### Problem details
Would you please copy each line below that includes the string "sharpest"?

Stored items

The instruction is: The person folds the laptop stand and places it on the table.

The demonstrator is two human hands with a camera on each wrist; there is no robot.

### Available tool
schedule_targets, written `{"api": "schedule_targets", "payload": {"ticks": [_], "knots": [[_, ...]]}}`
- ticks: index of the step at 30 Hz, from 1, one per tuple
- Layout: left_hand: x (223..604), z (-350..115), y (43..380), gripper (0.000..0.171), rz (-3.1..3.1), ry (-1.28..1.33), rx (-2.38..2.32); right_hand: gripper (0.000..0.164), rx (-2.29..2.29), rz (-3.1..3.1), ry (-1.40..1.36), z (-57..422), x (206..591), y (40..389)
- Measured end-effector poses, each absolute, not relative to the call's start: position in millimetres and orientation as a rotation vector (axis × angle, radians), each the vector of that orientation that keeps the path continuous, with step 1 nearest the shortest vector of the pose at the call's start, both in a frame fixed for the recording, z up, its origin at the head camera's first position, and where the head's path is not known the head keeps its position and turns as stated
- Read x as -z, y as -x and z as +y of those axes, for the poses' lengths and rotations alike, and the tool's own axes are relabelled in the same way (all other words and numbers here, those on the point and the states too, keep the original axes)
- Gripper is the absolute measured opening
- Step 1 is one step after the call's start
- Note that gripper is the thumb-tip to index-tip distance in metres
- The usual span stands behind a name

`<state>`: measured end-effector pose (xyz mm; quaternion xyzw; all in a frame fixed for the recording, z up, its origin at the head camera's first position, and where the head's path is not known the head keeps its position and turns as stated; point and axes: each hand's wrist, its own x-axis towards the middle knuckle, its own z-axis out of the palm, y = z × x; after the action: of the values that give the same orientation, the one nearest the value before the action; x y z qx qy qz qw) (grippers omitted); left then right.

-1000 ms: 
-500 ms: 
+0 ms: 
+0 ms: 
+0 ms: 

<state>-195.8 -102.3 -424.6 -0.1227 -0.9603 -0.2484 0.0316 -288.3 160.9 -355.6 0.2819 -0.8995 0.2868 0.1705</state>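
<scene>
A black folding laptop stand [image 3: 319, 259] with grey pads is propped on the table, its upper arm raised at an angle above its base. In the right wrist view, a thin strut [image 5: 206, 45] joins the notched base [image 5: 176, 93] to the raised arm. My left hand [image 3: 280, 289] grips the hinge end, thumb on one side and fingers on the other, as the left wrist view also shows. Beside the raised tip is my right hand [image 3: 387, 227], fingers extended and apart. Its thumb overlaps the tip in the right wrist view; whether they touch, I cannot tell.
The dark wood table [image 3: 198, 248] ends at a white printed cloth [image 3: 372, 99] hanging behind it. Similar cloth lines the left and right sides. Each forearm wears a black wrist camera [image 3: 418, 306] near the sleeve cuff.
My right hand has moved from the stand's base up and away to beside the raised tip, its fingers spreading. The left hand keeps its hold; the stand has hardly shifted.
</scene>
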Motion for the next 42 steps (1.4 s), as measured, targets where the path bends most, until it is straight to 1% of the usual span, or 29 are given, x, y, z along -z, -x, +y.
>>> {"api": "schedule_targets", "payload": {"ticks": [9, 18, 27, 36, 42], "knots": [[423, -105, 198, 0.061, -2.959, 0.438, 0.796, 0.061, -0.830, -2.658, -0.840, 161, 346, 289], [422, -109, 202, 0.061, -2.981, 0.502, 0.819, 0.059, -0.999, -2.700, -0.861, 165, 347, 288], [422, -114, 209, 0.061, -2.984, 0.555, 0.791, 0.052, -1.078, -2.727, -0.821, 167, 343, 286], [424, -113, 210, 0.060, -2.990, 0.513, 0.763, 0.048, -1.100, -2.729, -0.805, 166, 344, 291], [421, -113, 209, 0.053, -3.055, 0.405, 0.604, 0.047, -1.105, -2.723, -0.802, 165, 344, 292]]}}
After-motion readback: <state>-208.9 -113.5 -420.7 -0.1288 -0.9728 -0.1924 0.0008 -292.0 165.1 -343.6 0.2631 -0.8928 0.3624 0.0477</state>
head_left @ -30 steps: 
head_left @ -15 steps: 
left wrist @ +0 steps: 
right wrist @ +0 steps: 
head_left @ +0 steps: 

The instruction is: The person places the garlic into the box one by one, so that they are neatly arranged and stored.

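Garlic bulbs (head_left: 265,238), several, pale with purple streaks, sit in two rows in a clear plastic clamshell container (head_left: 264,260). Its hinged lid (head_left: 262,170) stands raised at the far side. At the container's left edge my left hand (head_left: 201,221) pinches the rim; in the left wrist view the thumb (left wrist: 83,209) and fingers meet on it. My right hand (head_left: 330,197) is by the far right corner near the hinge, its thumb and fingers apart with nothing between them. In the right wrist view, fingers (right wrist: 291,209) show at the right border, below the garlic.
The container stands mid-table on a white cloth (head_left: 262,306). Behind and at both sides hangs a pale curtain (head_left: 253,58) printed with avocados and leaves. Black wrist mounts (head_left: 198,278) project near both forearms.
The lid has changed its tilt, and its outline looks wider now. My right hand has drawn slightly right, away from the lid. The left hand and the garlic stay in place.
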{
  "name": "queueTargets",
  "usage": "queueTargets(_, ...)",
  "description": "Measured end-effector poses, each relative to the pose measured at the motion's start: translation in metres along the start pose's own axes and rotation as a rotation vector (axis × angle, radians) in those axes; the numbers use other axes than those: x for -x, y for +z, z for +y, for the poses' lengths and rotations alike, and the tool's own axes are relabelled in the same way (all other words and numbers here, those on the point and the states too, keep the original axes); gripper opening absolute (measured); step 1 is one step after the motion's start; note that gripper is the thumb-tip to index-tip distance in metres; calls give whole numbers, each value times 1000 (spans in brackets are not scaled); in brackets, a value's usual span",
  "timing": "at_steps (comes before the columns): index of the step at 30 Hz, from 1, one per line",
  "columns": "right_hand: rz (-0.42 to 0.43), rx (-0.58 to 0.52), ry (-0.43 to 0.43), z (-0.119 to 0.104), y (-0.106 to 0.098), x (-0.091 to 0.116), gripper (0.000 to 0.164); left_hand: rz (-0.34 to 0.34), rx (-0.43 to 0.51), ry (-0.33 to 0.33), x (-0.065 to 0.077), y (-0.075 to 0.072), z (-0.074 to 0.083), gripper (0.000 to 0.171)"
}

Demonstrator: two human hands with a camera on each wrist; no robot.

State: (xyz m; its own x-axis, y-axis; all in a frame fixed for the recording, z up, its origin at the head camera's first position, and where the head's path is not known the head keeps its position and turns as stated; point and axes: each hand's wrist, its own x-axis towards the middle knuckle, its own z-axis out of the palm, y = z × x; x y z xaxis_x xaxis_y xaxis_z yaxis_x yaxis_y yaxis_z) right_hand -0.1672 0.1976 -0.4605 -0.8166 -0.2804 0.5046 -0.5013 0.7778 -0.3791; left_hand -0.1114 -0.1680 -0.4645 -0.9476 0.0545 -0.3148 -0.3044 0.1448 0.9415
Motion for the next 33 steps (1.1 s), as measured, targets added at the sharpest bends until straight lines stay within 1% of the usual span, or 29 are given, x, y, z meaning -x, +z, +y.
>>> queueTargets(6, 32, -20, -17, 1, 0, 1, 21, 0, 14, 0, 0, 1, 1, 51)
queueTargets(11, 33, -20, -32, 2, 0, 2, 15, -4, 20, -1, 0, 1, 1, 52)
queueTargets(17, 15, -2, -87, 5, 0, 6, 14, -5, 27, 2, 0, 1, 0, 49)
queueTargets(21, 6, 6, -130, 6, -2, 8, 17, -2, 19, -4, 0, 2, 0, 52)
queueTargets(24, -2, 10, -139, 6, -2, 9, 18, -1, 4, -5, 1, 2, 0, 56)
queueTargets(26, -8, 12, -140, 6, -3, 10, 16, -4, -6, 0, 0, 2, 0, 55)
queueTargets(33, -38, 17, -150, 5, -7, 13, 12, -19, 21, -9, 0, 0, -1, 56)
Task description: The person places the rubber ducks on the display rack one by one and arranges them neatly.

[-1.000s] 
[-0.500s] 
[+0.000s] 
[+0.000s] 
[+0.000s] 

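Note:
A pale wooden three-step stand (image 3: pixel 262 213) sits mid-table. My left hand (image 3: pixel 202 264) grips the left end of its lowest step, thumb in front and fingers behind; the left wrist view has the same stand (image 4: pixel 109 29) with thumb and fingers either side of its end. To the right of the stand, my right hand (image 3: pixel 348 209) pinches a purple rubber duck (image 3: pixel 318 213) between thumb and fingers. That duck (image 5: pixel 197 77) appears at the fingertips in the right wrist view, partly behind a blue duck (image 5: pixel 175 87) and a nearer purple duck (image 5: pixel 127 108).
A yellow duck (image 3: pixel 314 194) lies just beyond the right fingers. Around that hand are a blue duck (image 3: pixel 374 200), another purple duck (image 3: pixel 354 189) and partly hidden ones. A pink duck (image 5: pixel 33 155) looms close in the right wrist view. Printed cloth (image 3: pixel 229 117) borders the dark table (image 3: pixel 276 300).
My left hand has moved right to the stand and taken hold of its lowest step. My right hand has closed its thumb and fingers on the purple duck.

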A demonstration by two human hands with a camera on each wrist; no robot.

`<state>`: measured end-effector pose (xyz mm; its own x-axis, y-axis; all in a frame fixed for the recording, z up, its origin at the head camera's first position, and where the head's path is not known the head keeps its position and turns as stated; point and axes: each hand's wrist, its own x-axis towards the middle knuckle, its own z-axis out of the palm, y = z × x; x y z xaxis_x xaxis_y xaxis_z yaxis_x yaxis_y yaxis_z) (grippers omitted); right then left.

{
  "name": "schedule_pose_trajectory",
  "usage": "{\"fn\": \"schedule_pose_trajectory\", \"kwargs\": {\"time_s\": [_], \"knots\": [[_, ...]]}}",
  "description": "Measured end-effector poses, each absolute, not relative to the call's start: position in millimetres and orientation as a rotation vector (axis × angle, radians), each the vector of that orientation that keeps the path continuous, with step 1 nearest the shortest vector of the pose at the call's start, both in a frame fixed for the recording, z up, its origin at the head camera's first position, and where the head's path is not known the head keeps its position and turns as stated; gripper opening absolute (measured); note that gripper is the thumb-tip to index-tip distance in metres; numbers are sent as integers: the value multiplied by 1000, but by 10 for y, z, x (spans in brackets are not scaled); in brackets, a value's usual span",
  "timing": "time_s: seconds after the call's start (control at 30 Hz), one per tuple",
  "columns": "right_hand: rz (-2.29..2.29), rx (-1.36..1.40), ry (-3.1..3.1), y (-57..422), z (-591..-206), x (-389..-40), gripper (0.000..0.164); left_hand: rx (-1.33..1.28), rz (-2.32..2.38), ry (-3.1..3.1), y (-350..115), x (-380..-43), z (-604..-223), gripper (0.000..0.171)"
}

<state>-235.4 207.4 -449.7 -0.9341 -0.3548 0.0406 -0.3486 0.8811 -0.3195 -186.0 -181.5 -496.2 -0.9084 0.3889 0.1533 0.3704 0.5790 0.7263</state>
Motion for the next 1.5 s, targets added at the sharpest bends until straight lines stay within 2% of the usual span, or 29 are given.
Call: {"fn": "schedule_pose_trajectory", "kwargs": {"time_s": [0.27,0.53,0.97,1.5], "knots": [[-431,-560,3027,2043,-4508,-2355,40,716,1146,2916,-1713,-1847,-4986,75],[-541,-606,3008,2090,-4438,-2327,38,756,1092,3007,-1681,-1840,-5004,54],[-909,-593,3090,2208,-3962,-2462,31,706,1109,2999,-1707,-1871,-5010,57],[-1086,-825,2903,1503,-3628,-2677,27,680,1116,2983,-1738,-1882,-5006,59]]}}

### Written response
Motion for the next 33 steps (1.1 s), as measured, targets added at the sharpest bends until straight lines stay within 1% of the usual span, or 29 are given, x, y, z meaning -x, +z, +y.
Motion for the next 1.5 s, targets added at the sharpest bends until straight lines stay within 2% of the usual span, or 29 are given.

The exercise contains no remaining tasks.